Hay un gran malestar en casi casi todo el planeta. México no es la excepción. Aunque si bien hay un denominador común, esa angustia y aflicción del ánimo tiene particularidades en cada país. En el caso mexicano, tal desasosiego se explica en buena medida porque hay un contraste entre el discurso político y la realidad. Un ejemplo, que no es único ya que afecta a todos los niveles de gobierno, es el del presidente Peña ofreciendo una disculpa por el posible conflicto de interés entre su gobierno y los proveedores. Y en el recinto donde leyó un resumen de su tercer informe se encontraban los representantes de las empresas que han sido beneficiadas con contratos millonarios y se presume que han obtenido sobreprecios por sus trabajos. Otro caso es asignar a Arturo Escobar, que ha operado al margen de la ley, para… ¡prevenir el delito!

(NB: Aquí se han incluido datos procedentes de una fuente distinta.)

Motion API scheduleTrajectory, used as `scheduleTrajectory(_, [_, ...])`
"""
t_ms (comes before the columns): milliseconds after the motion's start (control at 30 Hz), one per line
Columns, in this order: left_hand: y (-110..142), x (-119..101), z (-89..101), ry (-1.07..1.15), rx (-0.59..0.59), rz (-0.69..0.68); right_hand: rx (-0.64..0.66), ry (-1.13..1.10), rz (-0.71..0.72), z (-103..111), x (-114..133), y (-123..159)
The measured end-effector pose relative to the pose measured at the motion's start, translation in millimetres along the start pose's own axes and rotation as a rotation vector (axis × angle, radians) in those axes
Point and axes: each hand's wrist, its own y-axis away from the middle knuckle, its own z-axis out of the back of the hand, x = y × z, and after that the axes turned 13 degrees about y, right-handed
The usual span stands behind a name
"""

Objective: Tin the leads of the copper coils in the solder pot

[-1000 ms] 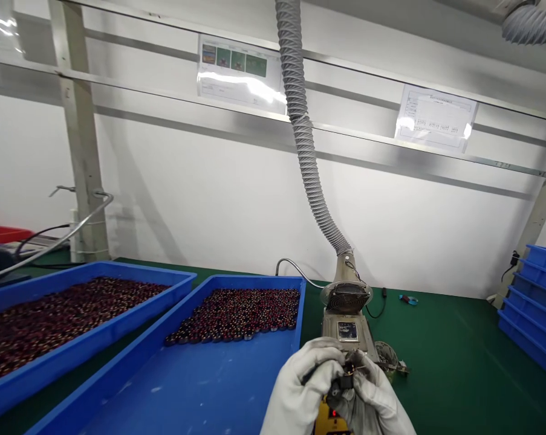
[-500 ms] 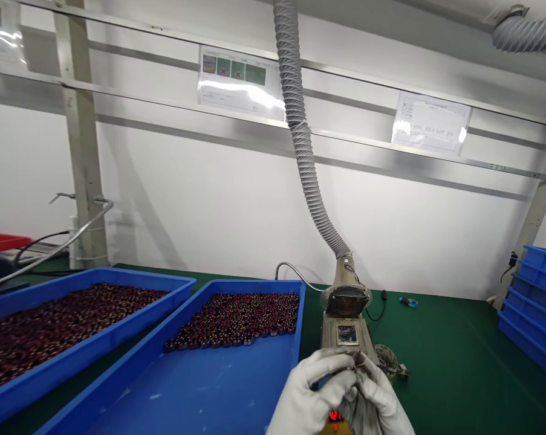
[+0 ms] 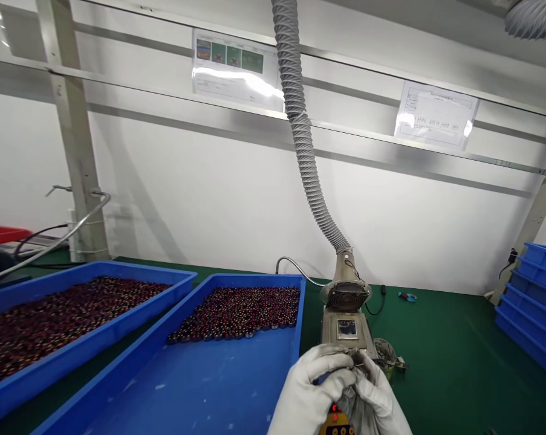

La revista The Economist dijo hace unos meses que Peña no entiende que no entiende, pero los hechos apuntan a un entramado de complicidades y de encubrimiento muto, que resta autonomía al gobierno: no puede actuar de otra manera, pues se autodestruiría. Pero el problema de la corrupción es mundial. Los gobiernos de muchas naciones incurren en asociaciones delictuosas o dudosas con diversas corporaciones, o las encubren. La alianza entre el gran capital y los gobiernos se presume a los cuatro vientos. Claro, es para el “bien común”, para generar inversiones y empleos. Se omite decir que es para sustraer rentas públicas y enriquecerse a costa de los impuestos del ciudadano y del deterioro de los servicios públicos. El resultado es una alta concentración del poder y de la riqueza. La desigualdad resultante de este fenómeno sociopolítico es la raíz del gran malestar.
¿Cómo llegamos a ese estado de cosas? Parte sustancial de la explicación es que la desregulación financiera y de mercancías postró a los gobiernos nacionales, a su vez cooptados y subordinados por las corporaciones. El negocio es la asociación entre elites económicas y políticas para esquilmar a sus pueblos y apropiarse de los recursos naturales. Lo grave es que la ideología dominante justifica la corrupción de los valores liberales. Lo que importa en este mundo es el dinero, las máquinas y el hombre; en esa prelación. Por eso la Corte Suprema de Estados Unidos sentenció como violatorio de los “derechos humanos de las corporaciones” limitar su financiamiento a las campañas políticas. El capital expropia los derechos de la persona. El objeto de protección es la empresa: socializar las pérdidas y privatizar las ganancias. En cambio, garantizar los derechos básicos del hombre es, horror, ¡populismo!